- Kenduadih Location in Jharkhand, India Kenduadih Kenduadih (India)
- Coordinates: 23°44′20″N 86°22′32″E﻿ / ﻿23.738958°N 86.375675°E
- Country: India
- State: Jharkhand
- District: Dhanbad
- Elevation: 196 m (643 ft)

Population (2001)
- • Total: 8,354

Languages
- • Official: Hindi, Urdu
- Time zone: UTC+5:30 (IST)
- PIN: 828117
- Vehicle registration: JH
- Website: dhanbad.nic.in

= Kenduadih =

Kenduadih is a neighbourhood in Dhanbad in Dhanbad Sadar subdivision of Dhanbad district in Jharkhand state, India.

==Geography==

===Location===
Kenduadih is located at . It has an average elevation of 196 metres (643 feet).In and around a number of open cast mines operated by B.C.C.L.

Note: The map alongside presents some of the notable locations in the area. All places marked in the map are linked in the larger full screen map.

The earlier census town was combined with other urban units to form Dhanbad Municipal Corporation in 2006.

Kenduadih is part of Ward No. 12 of Dhanbad Municipal Corporation.

===Overview===
The region shown in the map is a part of the undulating uplands bustling with coalmines. The Damodar River, the most important river of the Chota Nagpur Plateau, flows along the southern border. A major part of the area shown in the map is part of Dhanbad Municipal Corporation, an urban area. The places in the DMC area are marked as neighbourhoods. The western part of the region shown in the map is covered by Dhanbad (community development block). 57% of the population of Dhanbad CD block reside in rural areas and 43% reside in urban areas, The east-central part of the region shown in the map is covered by Baliapur (community development block). 86% of the population of Baliapur CD block reside in rural areas and 14% reside in urban areas. The places in the CD block areas are marked mostly as census towns. Three operational areas of BCCL operate fully within the region – Pootkee Balihari Area, Lodna Area and Eastern Jharia Area. The Moonidih sector of Western Jharia Area also operates in the region.

===Police station===
There is a police station at Kenduadih.

==Demographics==
As of 2001 India census, Kenduadih had a population of 8,354. Males constitute 54% of the population and females 46%. Kenduadih has an average literacy rate of 57%, lower than the national average of 59.5%: male literacy is 69%, and female literacy is 43%. In Kenduadih, 15% of the population is under 6 years of age.

==Economy==
Prior to nationalization of coking coal mines Kenduadih Colliery was operated by East India Coal Company Limited from 1892. The working of the underground colliery was discontinued in 1992. Now, there is an open cast mine.

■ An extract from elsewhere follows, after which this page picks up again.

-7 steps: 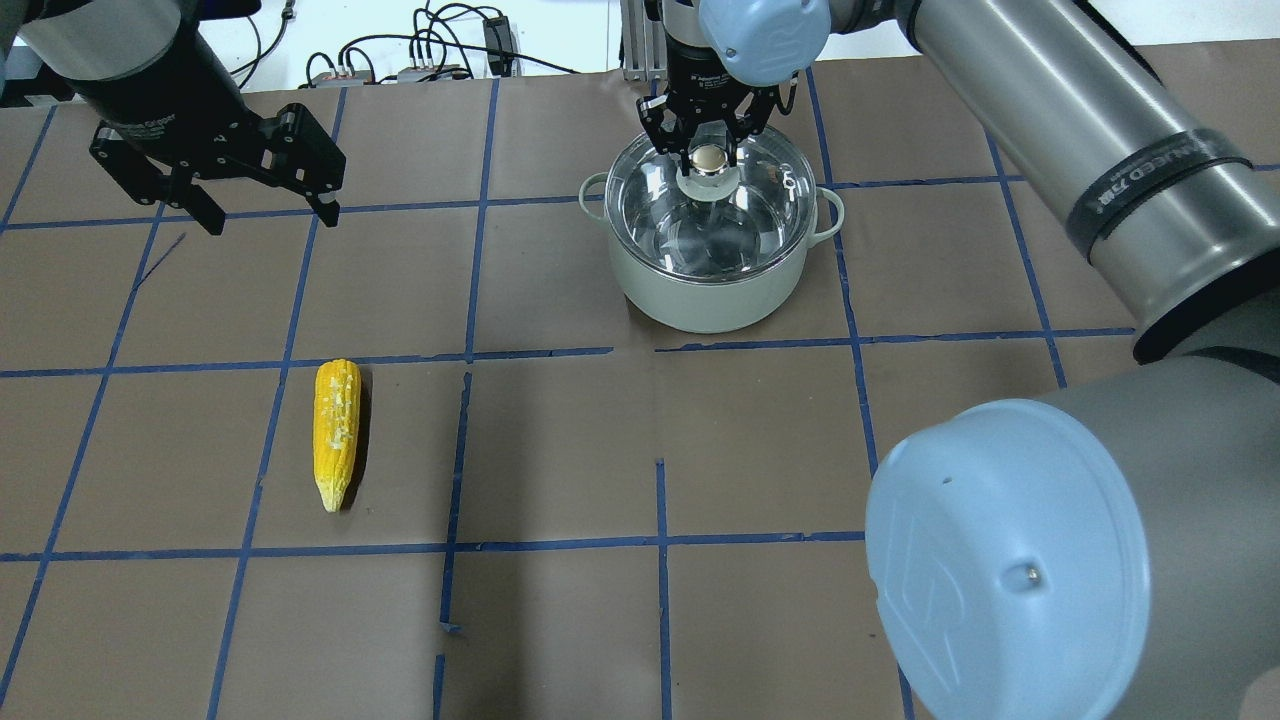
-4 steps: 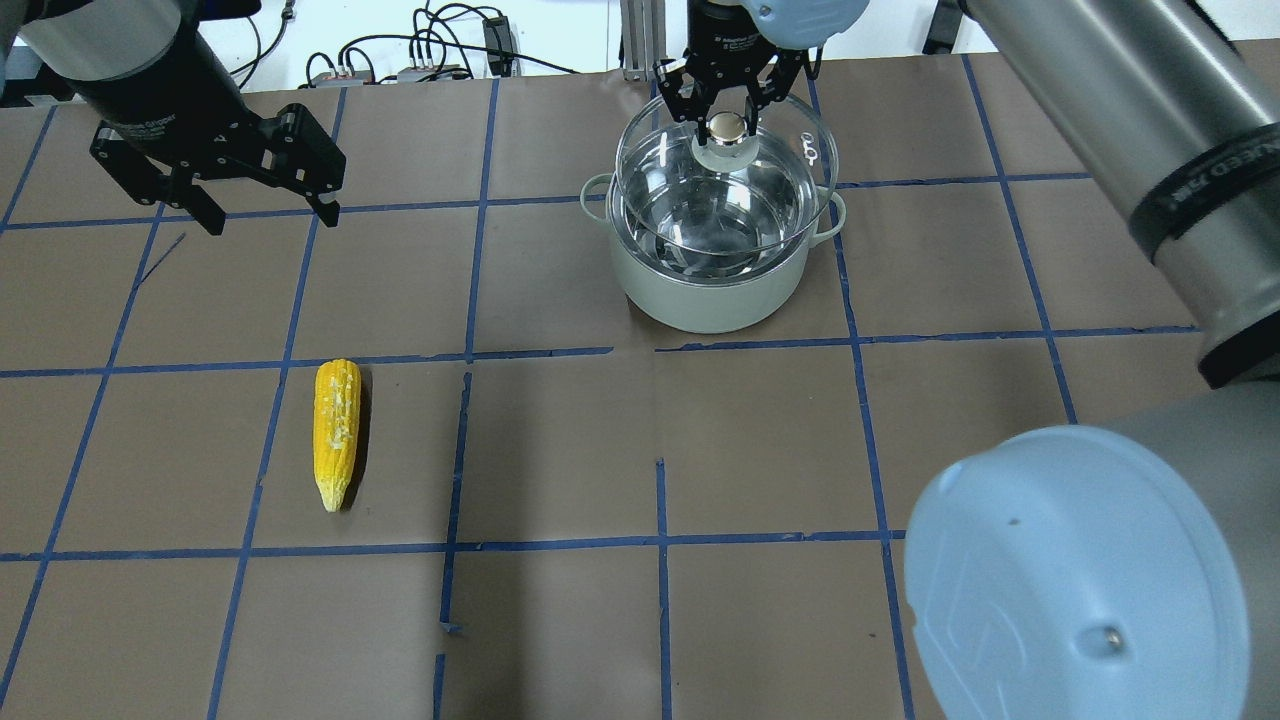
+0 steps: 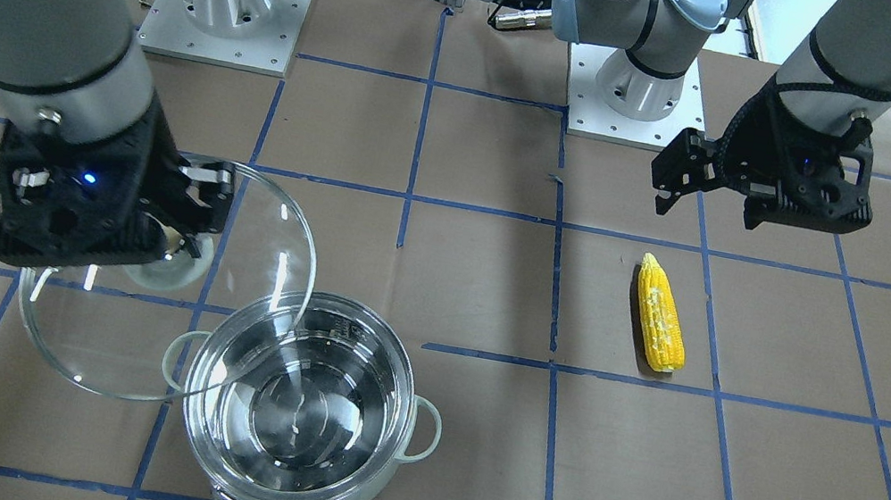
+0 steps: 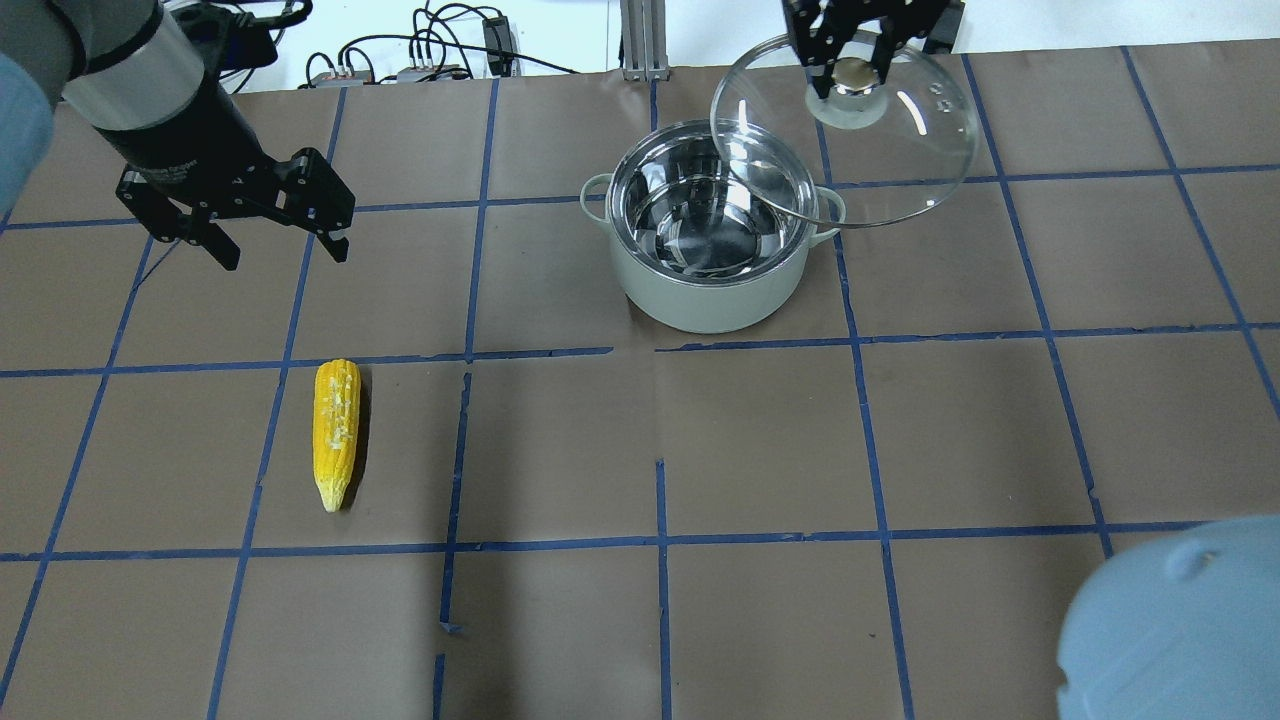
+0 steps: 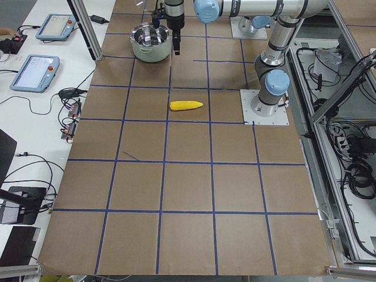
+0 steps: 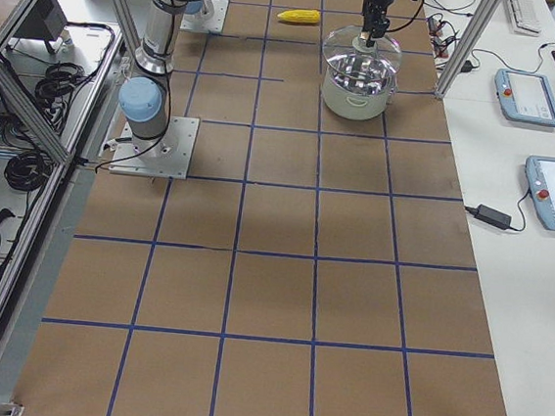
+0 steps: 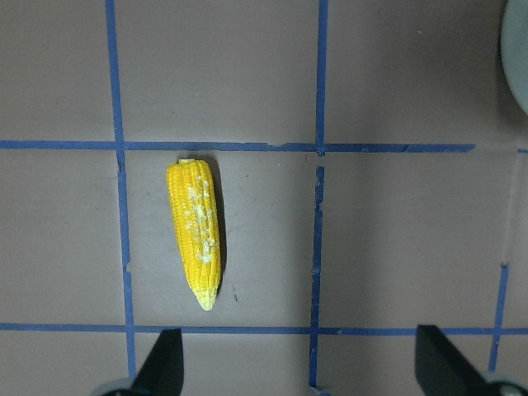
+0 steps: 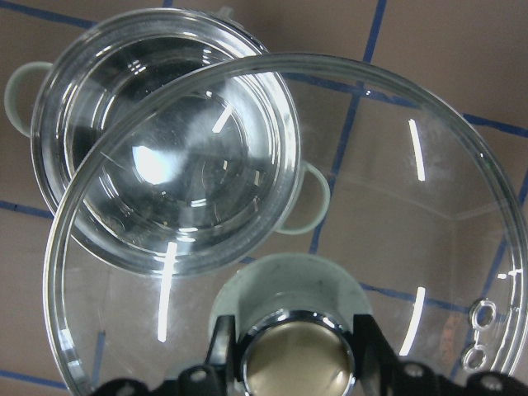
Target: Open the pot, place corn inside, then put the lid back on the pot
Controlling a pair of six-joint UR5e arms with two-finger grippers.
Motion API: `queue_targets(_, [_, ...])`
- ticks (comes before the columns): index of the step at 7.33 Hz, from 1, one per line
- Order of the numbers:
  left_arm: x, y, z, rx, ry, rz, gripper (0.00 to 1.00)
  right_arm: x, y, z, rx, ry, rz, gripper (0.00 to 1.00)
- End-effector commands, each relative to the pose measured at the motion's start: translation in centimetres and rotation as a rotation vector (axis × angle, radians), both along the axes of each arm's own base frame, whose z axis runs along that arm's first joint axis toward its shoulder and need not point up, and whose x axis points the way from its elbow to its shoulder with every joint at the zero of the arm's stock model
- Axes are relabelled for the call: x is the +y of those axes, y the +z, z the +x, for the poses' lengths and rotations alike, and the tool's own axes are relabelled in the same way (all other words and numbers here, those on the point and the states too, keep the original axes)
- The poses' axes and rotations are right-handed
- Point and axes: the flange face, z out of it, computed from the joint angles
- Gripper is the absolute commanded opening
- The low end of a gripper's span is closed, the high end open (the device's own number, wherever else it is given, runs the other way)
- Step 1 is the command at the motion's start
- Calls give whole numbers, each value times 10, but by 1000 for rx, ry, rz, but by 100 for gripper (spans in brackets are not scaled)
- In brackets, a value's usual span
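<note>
The right gripper (image 4: 853, 70) is clamped on the knob (image 8: 294, 355) of the lid (image 4: 880, 150), one finger pressed against each side of it. The lid hangs in the air from that grip, lifted off the pot (image 4: 710, 285) and shifted toward the robot's right. In the overhead view, part of its metal rim overlaps the pot's right edge. The pot stands open on the table (image 4: 760, 440), its shiny inside showing through the glass in the right wrist view.

The left gripper (image 4: 285, 250) hangs above the table with its jaws spread wide. The left wrist view shows both fingertips (image 7: 161, 367) at the bottom edge. The corn (image 7: 198, 231) lies flat below, inside one taped square. It rests well to the left of the pot and nearer the robot, and its tapered tip points back toward the robot.

The table is covered in brown paper marked off with blue tape (image 4: 660, 545) in a grid of squares. Some of the tape lines are broken or offset. Both arms rise from metal base plates (image 3: 222, 14) bolted at the robot's edge. Black cables (image 4: 430, 50) trail along the far edge. Beyond that edge, the side views show a white bench carrying handheld control tablets (image 6: 527, 94). Aluminium frame posts (image 5: 85, 29) stand around the table.
</note>
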Motion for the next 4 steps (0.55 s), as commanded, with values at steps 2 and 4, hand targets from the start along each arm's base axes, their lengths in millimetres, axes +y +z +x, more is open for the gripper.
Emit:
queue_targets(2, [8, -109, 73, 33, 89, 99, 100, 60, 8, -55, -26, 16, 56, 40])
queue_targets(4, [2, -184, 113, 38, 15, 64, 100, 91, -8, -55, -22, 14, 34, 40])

Producing mines in the Pootkee Balihari Area (PB Area in short) of BCCL are: PB Project Colliery, KB 10/12 Pits Colliery, Bhagaband Colliery and Gopalichak Colliery. Non-producing mines in the PB Area are: KB 5/6 Pits Colliery, Kenduadih Colliery and Putkee Colliery. Other units of the PB Area are: B.C.Plant, Ekra Workshop, Kenduadih Auto Workshop and 132 kv substation. The area office is located at Aralgoria.

The PB Area has about 6,000 quarters for employees.

==Education==
S.S.N.M. High School is located at Bhagaband Basti, Kenduadih.